### WHAT IS REQUIRED
Copy verbatim the block of lines in the entries below whose first line contains "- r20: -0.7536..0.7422" and whose last line contains "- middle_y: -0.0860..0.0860". Leave out all other lines.

Dataset entries:
# # # # # # #

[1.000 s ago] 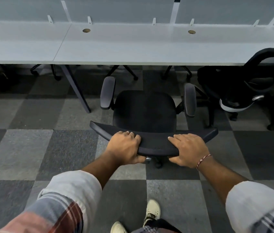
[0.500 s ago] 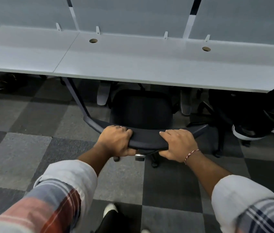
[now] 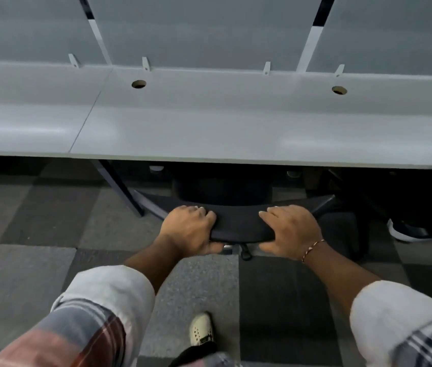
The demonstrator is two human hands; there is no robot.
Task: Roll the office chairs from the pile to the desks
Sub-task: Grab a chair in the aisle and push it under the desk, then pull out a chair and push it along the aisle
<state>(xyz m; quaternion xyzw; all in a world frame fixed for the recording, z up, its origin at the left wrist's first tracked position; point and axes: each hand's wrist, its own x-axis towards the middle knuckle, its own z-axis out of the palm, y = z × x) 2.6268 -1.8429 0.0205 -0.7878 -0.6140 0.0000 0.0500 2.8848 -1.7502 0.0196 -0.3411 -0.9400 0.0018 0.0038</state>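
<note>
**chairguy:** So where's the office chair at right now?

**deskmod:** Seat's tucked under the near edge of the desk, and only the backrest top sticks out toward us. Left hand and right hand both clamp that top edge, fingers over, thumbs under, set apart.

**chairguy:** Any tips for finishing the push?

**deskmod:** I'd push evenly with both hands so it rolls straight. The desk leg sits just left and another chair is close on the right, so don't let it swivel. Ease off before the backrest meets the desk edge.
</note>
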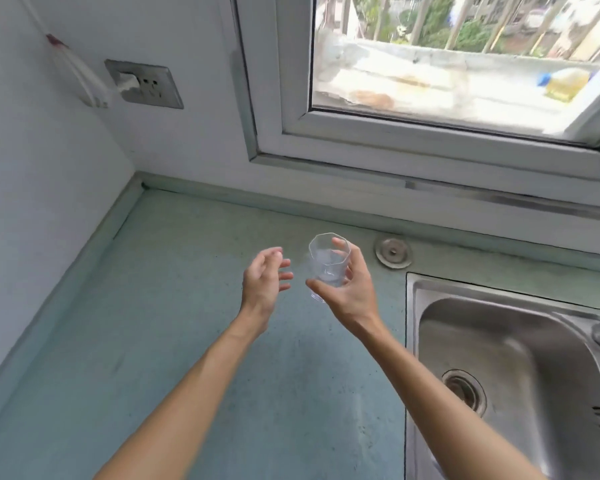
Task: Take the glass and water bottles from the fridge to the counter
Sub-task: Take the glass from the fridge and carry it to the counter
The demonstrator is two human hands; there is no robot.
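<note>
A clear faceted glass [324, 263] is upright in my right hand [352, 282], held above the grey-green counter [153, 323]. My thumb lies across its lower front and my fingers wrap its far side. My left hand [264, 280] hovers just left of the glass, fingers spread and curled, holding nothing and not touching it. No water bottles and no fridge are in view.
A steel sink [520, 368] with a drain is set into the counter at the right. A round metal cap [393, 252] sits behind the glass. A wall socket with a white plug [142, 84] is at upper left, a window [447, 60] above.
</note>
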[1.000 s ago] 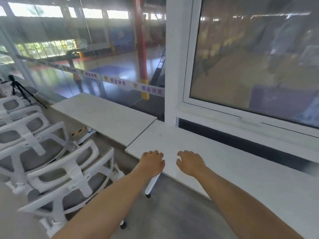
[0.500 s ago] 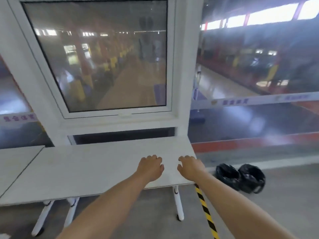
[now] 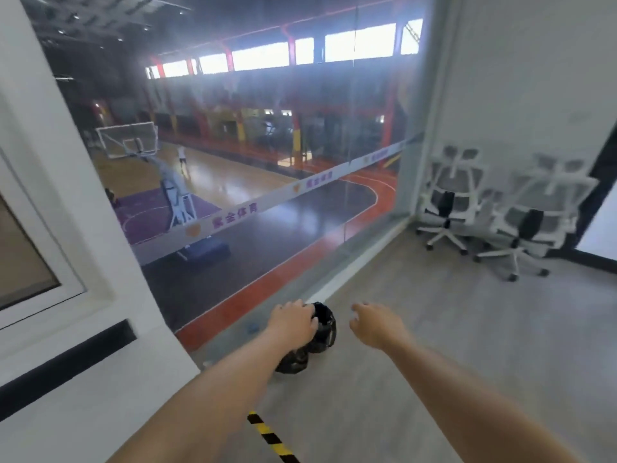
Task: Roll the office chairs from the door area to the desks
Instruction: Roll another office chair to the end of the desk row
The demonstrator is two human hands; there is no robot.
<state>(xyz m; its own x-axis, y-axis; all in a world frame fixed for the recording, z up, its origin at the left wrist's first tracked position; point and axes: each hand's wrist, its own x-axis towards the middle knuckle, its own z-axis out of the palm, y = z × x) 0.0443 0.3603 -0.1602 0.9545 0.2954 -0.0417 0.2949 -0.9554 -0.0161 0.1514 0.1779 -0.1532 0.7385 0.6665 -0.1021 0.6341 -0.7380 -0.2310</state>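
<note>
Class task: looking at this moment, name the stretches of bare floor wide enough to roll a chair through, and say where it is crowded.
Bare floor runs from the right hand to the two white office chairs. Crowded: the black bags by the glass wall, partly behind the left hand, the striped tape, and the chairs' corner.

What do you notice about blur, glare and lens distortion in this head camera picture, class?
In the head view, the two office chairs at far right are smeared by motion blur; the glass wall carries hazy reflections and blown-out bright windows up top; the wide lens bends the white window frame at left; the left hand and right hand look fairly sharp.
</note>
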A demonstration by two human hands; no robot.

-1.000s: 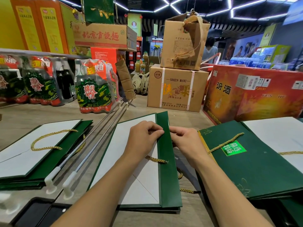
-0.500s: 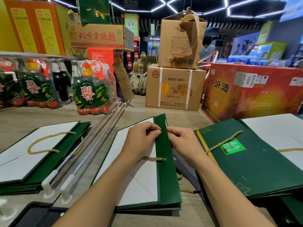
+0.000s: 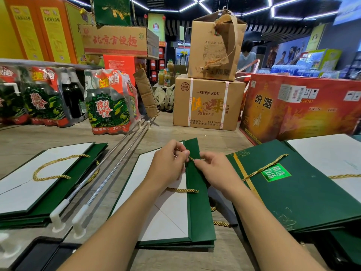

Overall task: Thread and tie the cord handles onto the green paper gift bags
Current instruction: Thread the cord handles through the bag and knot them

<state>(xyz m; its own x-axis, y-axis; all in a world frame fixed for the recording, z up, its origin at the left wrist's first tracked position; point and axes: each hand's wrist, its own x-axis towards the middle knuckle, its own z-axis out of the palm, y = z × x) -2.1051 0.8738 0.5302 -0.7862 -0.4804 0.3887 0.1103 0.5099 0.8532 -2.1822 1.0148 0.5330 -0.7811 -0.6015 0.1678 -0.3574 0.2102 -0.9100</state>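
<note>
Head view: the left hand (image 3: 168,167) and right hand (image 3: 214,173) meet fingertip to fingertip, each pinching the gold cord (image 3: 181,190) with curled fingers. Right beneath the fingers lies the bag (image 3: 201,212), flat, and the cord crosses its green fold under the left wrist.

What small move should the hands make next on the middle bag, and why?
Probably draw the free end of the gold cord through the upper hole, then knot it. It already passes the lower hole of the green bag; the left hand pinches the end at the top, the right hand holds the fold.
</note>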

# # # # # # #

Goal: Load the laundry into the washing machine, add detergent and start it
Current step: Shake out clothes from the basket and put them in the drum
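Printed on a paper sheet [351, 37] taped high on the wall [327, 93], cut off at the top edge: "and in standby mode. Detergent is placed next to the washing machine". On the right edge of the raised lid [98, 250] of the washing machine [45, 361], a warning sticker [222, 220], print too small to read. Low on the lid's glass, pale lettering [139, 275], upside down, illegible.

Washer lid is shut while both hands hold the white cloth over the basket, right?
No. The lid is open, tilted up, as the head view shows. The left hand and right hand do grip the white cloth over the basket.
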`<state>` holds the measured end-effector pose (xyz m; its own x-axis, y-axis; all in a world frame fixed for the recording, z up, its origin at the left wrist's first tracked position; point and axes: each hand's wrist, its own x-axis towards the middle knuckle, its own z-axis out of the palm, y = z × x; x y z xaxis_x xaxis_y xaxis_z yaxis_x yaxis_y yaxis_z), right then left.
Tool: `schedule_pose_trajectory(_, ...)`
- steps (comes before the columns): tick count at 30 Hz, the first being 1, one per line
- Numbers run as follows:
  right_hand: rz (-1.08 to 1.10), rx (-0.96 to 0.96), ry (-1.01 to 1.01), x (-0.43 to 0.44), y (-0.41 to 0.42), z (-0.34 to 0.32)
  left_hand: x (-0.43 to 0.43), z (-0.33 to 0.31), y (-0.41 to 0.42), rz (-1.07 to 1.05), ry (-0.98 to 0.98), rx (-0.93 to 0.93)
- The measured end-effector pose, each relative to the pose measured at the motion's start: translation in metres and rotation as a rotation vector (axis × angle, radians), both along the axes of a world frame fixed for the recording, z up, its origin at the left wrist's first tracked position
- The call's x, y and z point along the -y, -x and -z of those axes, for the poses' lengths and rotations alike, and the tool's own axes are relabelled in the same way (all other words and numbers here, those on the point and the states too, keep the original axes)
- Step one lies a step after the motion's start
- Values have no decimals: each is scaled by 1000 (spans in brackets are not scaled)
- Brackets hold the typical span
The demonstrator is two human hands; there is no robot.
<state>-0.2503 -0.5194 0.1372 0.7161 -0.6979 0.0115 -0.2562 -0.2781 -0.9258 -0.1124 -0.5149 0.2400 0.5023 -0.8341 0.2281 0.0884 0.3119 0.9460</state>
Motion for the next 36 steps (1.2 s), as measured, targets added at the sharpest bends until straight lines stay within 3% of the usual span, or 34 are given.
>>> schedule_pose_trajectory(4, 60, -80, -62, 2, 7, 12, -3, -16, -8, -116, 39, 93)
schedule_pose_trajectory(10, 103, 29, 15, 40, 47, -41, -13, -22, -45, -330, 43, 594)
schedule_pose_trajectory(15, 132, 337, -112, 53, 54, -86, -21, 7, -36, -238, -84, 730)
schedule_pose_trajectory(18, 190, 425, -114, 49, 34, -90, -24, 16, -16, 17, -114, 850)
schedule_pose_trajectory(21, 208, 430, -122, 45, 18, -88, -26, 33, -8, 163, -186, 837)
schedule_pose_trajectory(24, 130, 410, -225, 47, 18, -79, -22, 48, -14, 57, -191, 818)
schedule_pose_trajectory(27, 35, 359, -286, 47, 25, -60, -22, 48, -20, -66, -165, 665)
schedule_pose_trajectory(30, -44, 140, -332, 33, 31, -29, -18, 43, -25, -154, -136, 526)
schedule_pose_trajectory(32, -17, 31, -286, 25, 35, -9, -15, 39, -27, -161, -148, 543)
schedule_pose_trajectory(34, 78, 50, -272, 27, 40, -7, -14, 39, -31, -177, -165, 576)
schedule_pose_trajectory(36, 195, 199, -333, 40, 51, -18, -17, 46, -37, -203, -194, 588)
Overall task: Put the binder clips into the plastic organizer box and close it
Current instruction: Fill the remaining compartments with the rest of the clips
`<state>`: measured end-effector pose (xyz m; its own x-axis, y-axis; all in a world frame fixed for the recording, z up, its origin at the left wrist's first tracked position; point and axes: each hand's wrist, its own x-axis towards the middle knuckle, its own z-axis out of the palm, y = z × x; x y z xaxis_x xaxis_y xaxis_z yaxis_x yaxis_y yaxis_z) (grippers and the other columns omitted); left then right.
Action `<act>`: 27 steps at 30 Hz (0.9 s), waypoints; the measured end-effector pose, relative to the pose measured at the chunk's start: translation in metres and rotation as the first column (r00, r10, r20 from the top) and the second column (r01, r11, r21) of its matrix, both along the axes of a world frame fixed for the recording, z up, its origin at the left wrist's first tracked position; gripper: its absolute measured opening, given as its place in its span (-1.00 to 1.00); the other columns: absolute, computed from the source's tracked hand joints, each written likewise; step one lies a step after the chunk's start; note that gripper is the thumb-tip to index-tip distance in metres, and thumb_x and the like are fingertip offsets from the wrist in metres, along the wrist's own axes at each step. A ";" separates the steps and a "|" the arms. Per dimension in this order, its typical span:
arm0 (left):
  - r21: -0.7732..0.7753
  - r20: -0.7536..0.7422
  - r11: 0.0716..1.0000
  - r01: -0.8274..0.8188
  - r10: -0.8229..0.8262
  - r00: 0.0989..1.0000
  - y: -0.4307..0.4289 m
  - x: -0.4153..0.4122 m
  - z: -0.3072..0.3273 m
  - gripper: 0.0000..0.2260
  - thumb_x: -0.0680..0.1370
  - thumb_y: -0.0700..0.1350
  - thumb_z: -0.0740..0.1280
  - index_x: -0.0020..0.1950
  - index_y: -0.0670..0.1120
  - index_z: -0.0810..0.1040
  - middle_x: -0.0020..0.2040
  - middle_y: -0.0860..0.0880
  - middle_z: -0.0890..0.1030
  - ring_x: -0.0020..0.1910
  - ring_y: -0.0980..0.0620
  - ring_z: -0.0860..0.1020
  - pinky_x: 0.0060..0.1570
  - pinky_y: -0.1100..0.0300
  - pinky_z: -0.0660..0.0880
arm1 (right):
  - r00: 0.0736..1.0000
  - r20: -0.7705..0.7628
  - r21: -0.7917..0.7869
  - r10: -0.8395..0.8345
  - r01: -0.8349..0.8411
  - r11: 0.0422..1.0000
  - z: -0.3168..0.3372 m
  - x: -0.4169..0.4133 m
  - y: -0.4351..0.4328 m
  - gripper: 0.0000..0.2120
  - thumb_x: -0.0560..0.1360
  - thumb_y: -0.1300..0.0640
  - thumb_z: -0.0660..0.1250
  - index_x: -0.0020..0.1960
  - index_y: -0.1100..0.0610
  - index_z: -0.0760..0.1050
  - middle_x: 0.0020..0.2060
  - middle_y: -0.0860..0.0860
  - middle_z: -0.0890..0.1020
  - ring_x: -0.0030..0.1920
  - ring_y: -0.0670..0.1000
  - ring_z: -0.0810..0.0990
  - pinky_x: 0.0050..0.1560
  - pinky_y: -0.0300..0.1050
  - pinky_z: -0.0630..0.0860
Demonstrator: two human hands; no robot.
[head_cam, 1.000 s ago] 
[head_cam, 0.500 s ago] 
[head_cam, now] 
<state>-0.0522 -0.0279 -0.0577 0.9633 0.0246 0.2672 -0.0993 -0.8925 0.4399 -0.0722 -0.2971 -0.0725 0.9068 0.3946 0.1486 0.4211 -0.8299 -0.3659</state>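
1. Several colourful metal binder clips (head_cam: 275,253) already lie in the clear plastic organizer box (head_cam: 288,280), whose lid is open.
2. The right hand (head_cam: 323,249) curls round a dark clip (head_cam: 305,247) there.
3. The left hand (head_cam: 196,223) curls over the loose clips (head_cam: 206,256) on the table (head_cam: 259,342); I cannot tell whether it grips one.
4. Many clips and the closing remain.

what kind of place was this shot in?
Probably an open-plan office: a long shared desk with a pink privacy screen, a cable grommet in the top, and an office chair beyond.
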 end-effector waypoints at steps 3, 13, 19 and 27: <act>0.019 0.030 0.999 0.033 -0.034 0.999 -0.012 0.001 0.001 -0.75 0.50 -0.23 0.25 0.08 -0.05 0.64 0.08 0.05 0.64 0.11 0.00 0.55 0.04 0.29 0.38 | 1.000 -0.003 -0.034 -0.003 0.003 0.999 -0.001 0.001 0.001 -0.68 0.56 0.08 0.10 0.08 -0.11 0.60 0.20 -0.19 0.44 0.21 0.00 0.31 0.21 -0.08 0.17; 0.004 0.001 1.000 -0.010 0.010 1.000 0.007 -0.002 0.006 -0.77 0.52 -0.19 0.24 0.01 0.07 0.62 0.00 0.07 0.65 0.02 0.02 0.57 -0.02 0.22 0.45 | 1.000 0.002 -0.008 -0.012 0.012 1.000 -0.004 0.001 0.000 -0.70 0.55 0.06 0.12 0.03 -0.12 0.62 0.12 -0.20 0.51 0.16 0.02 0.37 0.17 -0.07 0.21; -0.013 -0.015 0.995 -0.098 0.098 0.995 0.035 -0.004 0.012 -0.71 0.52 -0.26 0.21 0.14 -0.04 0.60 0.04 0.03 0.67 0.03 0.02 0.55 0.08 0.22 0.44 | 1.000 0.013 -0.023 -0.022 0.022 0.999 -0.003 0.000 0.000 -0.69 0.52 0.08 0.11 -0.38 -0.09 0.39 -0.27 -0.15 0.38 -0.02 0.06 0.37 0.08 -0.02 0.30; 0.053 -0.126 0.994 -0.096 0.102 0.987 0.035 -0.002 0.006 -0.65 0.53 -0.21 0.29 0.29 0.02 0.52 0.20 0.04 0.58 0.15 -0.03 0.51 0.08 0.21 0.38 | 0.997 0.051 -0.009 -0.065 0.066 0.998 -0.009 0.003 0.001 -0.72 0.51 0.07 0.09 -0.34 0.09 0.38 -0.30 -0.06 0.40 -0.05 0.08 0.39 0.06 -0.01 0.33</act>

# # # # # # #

### YOUR SOLUTION
  - r20: -0.7536..0.7422
  - r11: 0.0716..1.0000
  - r01: -0.8274..0.8188
  - r10: -0.8229..0.8262
  - r00: 0.0989..1.0000
  - y: -0.4307..0.4289 m
  - x: -0.4153..0.4122 m
  - z: -0.3072..0.3273 m
  - gripper: 0.0000..0.2260
  - thumb_x: -0.0680..0.1370
  - thumb_y: -0.0700..0.1350
  - thumb_z: -0.0740..0.1280
  - index_x: -0.0020..0.1950
  - index_y: -0.0670..0.1120
  - index_z: -0.0810..0.1040
  - middle_x: -0.0020..0.2040
  - middle_y: -0.0860..0.0880
  - middle_z: -0.0890..0.1030
  - ring_x: -0.0020..0.1910
  - ring_y: -0.0980..0.0620
  - ring_z: -0.0860..0.1020
  - pinky_x: 0.0060..0.1570
  - pinky_y: -0.1100..0.0300
  - pinky_z: -0.0660..0.0880
arm1 (right):
  - r00: 0.0736..1.0000
  - r20: -0.7705..0.7628
  - r21: -0.7917..0.7869
  - r10: -0.8395..0.8345
  - r01: -0.8349..0.8411
  - r11: 0.0422..1.0000
  - z: -0.3168..0.3372 m
  - x: -0.4169..0.4133 m
  - y: -0.4351..0.4328 m
  - gripper: 0.0000..0.2120
  - thumb_x: -0.0560..0.1360
  - thumb_y: -0.1300..0.0640
  - thumb_z: -0.0660..0.1250
  - index_x: -0.0020..0.1960
  - index_y: -0.1100..0.0610
  - index_z: -0.0760..0.1050
  - middle_x: 0.0020..0.2060
  - middle_y: -0.0860..0.0860

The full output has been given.